(Problem statement): Once the data has been read, return all of it precisely as written.

(Recorded information):
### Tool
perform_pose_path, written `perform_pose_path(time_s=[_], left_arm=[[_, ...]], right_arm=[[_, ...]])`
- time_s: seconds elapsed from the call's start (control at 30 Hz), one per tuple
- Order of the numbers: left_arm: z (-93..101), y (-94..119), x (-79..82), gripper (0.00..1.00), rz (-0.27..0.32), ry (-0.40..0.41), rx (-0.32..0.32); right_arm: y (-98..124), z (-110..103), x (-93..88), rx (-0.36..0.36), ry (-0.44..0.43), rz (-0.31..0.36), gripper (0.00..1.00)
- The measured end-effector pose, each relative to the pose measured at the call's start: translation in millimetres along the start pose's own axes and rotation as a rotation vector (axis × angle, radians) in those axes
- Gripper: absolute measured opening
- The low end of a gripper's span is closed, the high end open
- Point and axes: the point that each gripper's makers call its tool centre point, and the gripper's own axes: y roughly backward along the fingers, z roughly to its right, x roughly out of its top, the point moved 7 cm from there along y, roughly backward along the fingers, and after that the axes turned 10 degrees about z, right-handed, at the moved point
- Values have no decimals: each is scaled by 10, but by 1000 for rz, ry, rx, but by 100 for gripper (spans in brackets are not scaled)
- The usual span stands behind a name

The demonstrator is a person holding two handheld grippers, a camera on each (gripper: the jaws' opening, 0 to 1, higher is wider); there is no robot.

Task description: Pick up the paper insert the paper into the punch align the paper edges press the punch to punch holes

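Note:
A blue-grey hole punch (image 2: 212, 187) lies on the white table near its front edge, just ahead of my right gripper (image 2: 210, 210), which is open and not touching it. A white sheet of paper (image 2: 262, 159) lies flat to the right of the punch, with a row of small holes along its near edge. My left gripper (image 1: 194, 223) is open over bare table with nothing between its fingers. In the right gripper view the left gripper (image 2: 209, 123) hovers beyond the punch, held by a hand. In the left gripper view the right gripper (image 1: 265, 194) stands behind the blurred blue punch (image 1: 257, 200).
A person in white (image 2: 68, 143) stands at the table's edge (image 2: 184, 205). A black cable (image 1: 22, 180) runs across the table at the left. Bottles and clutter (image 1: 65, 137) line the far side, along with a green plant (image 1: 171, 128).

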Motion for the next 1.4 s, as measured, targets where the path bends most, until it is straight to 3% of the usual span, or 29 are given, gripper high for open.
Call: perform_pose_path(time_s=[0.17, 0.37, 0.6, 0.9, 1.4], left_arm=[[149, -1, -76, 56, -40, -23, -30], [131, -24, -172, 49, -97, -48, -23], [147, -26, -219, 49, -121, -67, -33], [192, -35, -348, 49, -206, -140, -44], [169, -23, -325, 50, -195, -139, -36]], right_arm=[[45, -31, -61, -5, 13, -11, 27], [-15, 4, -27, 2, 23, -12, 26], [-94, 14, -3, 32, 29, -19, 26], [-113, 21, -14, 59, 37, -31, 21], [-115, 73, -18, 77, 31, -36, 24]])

(Solution for this exercise):
### Tool
perform_pose_path, written `perform_pose_path(time_s=[_], left_arm=[[_, ...]], right_arm=[[_, ...]])`
- time_s: seconds elapsed from the call's start (control at 30 Hz), one per tuple
- Order of the numbers: left_arm: z (-93..101), y (-94..119), x (-79..82), gripper (0.00..1.00), rz (-0.27..0.32), ry (-0.40..0.41), rx (-0.32..0.32); right_arm: y (-98..124), z (-110..103), x (-93..88), rx (-0.36..0.36), ry (-0.44..0.43), rz (-0.31..0.36), gripper (0.00..1.00)
- The measured end-effector pose, each relative to the pose measured at the call's start: translation in millimetres along the start pose's own axes and rotation as a rotation vector (axis × angle, radians) in those axes
- Gripper: absolute measured opening
- The low end of a gripper's span is closed, the high end open
- Point and axes: the point that each gripper's makers call its tool centre point, and the gripper's own axes: y roughly backward along the fingers, z roughly to its right, x roughly out of its top, the point moved 7 cm from there along y, roughly backward along the fingers, and after that the axes turned 10 degrees about z, right-handed, at the moved point
- Values have no decimals: each is scaled by 10, but by 1000 for rz, ry, rx, but by 100 for gripper (spans in brackets are not scaled)
- The usual span stands behind a name

The demonstrator is a person holding two handheld grippers, a camera on each (gripper: the jaws' opening, 0 to 1, higher is wider); there is no robot.

Task description: Pick up the paper insert the paper into the punch align the paper edges press the punch to punch holes

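Note:
A blue-grey hole punch (image 2: 212, 187) lies on the white table near its front edge, just ahead of my right gripper (image 2: 210, 210), which is open and not touching it. A white sheet of paper (image 2: 262, 159) lies flat to the right of the punch, with a row of small holes along its near edge. My left gripper (image 1: 194, 223) is open over bare table with nothing between its fingers. In the right gripper view the left gripper (image 2: 209, 123) hovers beyond the punch, held by a hand. In the left gripper view the right gripper (image 1: 265, 194) stands behind the blurred blue punch (image 1: 257, 200).
A person in white (image 2: 68, 143) stands at the table's edge (image 2: 184, 205). A black cable (image 1: 22, 180) runs across the table at the left. Bottles and clutter (image 1: 65, 137) line the far side, along with a green plant (image 1: 171, 128).
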
Motion for the next 1.4 s, as measured, targets where the path bends most, until it is straight to 3% of the usual span, or 29 are given, gripper high for open.
Call: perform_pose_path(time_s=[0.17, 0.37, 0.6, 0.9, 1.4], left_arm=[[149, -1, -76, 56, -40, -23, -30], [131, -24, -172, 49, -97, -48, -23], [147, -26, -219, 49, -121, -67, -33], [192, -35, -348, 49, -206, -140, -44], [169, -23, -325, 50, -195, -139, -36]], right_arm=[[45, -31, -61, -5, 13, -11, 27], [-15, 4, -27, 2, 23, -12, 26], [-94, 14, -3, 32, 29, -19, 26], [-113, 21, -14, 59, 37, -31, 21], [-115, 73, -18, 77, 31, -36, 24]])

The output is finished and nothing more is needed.